▶ Exercise details
Copy exactly the lines of the data below that run from the line holding "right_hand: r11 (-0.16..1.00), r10" through the line holding "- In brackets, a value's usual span", both ends included.

▶ Source material
____

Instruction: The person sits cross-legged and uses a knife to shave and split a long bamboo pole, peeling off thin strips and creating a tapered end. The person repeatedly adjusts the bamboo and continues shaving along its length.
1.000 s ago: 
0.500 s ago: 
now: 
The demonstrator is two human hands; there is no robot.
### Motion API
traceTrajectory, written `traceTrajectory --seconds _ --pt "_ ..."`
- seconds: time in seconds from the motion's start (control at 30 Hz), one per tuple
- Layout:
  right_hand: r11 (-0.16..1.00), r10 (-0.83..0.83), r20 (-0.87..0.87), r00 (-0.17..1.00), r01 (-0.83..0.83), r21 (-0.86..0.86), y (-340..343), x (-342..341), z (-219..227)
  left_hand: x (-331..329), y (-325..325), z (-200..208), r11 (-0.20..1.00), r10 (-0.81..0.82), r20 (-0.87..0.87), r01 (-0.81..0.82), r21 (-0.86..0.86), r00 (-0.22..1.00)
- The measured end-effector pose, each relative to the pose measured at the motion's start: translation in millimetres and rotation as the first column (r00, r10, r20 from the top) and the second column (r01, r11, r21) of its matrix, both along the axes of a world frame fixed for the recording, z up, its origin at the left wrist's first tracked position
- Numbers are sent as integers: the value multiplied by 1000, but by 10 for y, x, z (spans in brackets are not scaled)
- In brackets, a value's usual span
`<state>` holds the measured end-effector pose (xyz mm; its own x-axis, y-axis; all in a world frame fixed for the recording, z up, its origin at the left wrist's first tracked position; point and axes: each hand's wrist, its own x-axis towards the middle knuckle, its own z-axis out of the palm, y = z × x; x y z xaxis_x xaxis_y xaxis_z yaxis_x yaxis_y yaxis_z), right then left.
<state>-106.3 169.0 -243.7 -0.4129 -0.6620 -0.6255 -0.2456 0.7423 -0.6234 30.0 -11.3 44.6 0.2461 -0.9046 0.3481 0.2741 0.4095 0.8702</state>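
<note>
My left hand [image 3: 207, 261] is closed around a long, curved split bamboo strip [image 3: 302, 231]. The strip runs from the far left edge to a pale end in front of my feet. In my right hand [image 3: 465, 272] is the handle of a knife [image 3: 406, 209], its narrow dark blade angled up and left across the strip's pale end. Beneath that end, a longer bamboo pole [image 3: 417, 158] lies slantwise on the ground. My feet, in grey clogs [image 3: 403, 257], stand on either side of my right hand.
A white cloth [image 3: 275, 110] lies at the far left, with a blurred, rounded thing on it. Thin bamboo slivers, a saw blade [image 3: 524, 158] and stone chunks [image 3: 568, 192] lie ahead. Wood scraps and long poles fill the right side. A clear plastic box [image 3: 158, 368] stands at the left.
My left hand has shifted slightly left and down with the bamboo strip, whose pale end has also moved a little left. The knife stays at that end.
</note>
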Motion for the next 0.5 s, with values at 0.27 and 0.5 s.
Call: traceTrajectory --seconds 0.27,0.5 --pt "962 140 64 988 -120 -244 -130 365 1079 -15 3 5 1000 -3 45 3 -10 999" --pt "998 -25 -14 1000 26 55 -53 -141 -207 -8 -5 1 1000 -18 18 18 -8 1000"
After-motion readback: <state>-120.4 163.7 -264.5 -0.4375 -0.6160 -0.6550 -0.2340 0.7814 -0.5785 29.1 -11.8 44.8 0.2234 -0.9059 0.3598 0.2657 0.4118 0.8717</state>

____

▶ Answer space
  right_hand: r11 (-0.16..1.00), r10 (-0.83..0.83), r20 (-0.87..0.87), r00 (-0.17..1.00), r01 (-0.83..0.83), r21 (-0.86..0.86), y (-340..343), x (-342..341), z (-219..227)
  left_hand: x (-331..329), y (-325..325), z (-200..208), r11 (-0.20..1.00), r10 (-0.81..0.82), r20 (-0.87..0.87), r01 (-0.81..0.82), r21 (-0.86..0.86), r00 (-0.22..1.00)
- The measured end-effector pose, each relative to the pose measured at the motion's start: translation in millimetres and rotation as the first column (r00, r10, r20 from the top) and the second column (r01, r11, r21) of its matrix, both along the axes of a world frame fixed for the recording, z up, its origin at the left wrist's first tracked position
- Numbers are sent as integers: the value multiplied by 1000, but by 10 for y, x, z (spans in brackets are not scaled)
- In brackets, a value's usual span

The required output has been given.